L’élection partielle qui se tiendra mardi au Massachusetts s’avère cruciale pour le président Obama. La mince marge de manœuvre dont il dispose actuellement pour mettre en œuvre ses réformes en matière de santé, d’emploi ou d’énergie pourrait partir en fumée si les Républicains l’emportent.

Il y a quelques jours à peine, l’idée que les Républicains puissent remporter ce château fort démocrate, jadis occupé par Ted Kennedy, apparaissait saugrenue. Mais, le vent a tourné au cours des derniers jours et les sondages donnent maintenant une avance au candidat républicain, Scott Brown.

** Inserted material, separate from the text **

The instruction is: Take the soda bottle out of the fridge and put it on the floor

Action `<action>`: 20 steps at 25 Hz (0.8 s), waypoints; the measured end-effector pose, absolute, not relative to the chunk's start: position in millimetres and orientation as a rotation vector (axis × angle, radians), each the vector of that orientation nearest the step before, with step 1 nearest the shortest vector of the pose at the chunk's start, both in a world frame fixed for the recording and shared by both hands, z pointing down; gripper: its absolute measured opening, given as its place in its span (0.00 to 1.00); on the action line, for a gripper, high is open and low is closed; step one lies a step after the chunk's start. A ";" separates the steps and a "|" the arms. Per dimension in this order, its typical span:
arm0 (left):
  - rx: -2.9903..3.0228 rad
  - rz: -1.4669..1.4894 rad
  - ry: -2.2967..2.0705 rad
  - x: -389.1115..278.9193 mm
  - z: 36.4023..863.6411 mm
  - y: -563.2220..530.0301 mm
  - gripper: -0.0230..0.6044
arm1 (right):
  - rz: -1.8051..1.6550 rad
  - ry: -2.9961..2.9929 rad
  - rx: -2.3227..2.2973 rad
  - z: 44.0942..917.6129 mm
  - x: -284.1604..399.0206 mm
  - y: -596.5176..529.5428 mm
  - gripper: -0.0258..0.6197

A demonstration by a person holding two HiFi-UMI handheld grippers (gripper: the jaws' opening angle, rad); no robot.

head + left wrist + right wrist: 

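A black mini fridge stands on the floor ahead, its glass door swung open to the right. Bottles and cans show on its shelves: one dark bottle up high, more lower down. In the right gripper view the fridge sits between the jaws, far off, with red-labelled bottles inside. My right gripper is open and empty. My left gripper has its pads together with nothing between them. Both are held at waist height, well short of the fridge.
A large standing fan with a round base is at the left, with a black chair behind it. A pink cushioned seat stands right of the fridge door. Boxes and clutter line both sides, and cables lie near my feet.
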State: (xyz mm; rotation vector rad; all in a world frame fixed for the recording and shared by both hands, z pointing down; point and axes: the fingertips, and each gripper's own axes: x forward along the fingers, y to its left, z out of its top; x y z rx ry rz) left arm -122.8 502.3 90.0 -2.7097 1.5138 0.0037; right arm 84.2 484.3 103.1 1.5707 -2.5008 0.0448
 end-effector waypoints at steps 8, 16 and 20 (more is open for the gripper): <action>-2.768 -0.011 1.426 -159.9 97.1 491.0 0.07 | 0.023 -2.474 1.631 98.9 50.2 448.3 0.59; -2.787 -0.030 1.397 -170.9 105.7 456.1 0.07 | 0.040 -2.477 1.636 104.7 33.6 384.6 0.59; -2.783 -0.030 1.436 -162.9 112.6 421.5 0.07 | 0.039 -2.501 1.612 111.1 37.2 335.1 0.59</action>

Le républicain a transformé la campagne en un référendum sur la réforme de la santé, laquelle n’a pas la faveur de la population, même s’il s’agit d’un des États les plus bleus du pays. Il est habituellement difficile de prédire les résultats d’une élection partielle puisque la sortie de vote y est souvent anémique. Les Républicains ont l’avantage de pouvoir tabler sur la grogne populaire entourant la réforme de la santé pour amener les électeurs vers l’urne.

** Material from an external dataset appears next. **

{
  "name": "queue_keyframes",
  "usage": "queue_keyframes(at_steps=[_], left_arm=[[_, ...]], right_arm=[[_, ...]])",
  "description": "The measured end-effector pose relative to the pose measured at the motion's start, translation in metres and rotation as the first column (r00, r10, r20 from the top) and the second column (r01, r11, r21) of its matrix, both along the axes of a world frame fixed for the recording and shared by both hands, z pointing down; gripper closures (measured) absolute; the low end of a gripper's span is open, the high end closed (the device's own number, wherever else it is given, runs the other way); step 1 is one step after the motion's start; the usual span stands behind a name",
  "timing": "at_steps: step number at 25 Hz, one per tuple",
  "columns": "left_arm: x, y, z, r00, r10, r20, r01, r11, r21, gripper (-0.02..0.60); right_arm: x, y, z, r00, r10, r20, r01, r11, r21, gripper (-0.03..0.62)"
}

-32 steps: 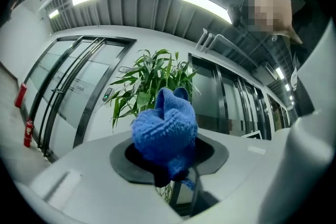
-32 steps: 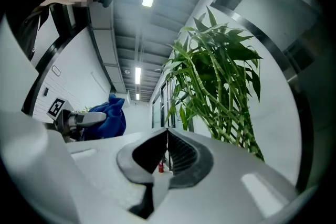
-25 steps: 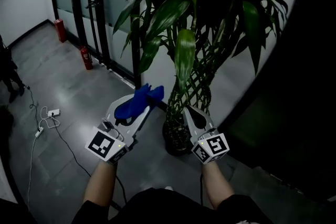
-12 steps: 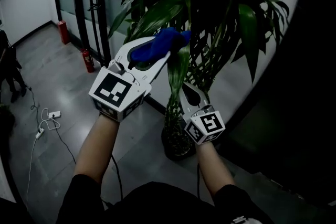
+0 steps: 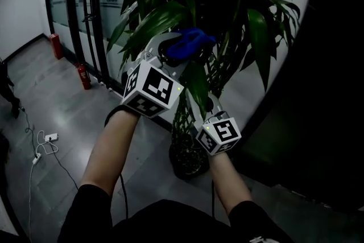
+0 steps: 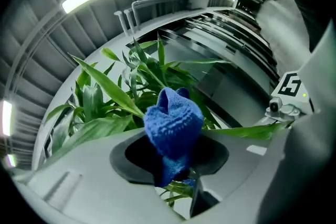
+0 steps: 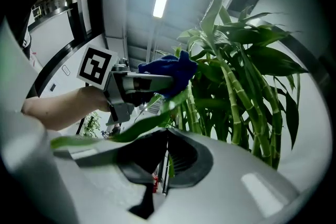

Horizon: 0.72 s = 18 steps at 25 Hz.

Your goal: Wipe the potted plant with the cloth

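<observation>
A tall potted plant [image 5: 227, 3] with long green leaves and braided stems stands in front of me. My left gripper [image 5: 190, 45] is raised among the leaves, shut on a bunched blue cloth [image 5: 192, 40] [image 6: 173, 118]. The cloth rests against the upper part of one drooping leaf [image 5: 196, 79]. Below it my right gripper [image 5: 208, 104] points upward and is shut on that leaf's lower end; a thin green strip shows in its closed jaws [image 7: 167, 152]. In the right gripper view the leaf [image 7: 142, 126] arches up to the cloth [image 7: 168, 71].
The dark pot [image 5: 186, 159] stands on the grey floor by a glass wall. Two red fire extinguishers [image 5: 83, 75] stand along that wall at the left. White cables [image 5: 42, 142] lie on the floor. A dark curved panel [image 5: 318, 94] closes off the right side.
My left gripper has risen with the cloth from down by the pot to the upper part of the leaf. The right gripper lifted slightly and still holds the leaf.
</observation>
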<state>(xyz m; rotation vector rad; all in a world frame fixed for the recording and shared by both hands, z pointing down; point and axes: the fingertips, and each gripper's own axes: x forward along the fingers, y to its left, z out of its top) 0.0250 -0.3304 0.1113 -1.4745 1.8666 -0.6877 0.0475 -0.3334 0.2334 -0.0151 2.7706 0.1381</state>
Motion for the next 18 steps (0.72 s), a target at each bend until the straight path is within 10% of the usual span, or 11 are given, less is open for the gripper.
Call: queue_keyframes(at_steps=[18], left_arm=[[0.041,0.014,0.081,0.996,0.085,-0.023,-0.088,0.982,-0.169,0.426]], right_arm=[[0.013,0.020,0.010,0.999,0.043,0.004,-0.043,0.988,0.148,0.591]])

Si ce dernier l’emporte, les Démocrates auront toutes les difficultés du monde à rallier les 60 votes nécessaires à la clôture d’un débat au Sénat, étape requise avant la procédure de vote. Avec une défaite démocrate, les chances de voir une réforme de la santé être adoptée vont s’affaisser, sans compter que les autres réformes à venir seront plus facilement bloquées par les Républicains.

Ce serait un triste retournement des choses s’il fallait que l’ancien siège de Ted Kennedy, qui toute sa carrière durant a lutté pour favoriser l‘accès au système de santé, soit celui qui fasse basculer le vote du Sénat du côté de l’opposition à cette réforme.

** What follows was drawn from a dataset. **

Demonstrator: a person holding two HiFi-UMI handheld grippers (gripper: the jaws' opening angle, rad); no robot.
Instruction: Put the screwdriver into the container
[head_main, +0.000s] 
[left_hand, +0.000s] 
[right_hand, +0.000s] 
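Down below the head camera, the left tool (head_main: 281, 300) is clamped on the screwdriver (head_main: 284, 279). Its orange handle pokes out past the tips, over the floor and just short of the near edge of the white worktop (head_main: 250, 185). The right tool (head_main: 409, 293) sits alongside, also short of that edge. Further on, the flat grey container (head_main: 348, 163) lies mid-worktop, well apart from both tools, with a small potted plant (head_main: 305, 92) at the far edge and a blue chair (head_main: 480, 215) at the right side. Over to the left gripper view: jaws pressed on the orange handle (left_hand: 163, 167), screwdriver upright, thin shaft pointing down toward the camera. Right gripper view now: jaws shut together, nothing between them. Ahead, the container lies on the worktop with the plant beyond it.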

Mais la candidate démocrate semble avoir un peu trop ménagé ses efforts, tablant sur l’idée que la partie était gagnée d’avance pour elle.

Mardi, c’est une élection partielle qui se tiendra au Massachusetts mais, dans les faits, les résultats obtenus affecteront l’ensemble des Américains du fait de son impact sur la capacité d’Obama à mettre en œuvre ou non ses multiples réformes. Sa ’fenêtre d’opportunité’ pourrait en effet, déjà, s’être refermée.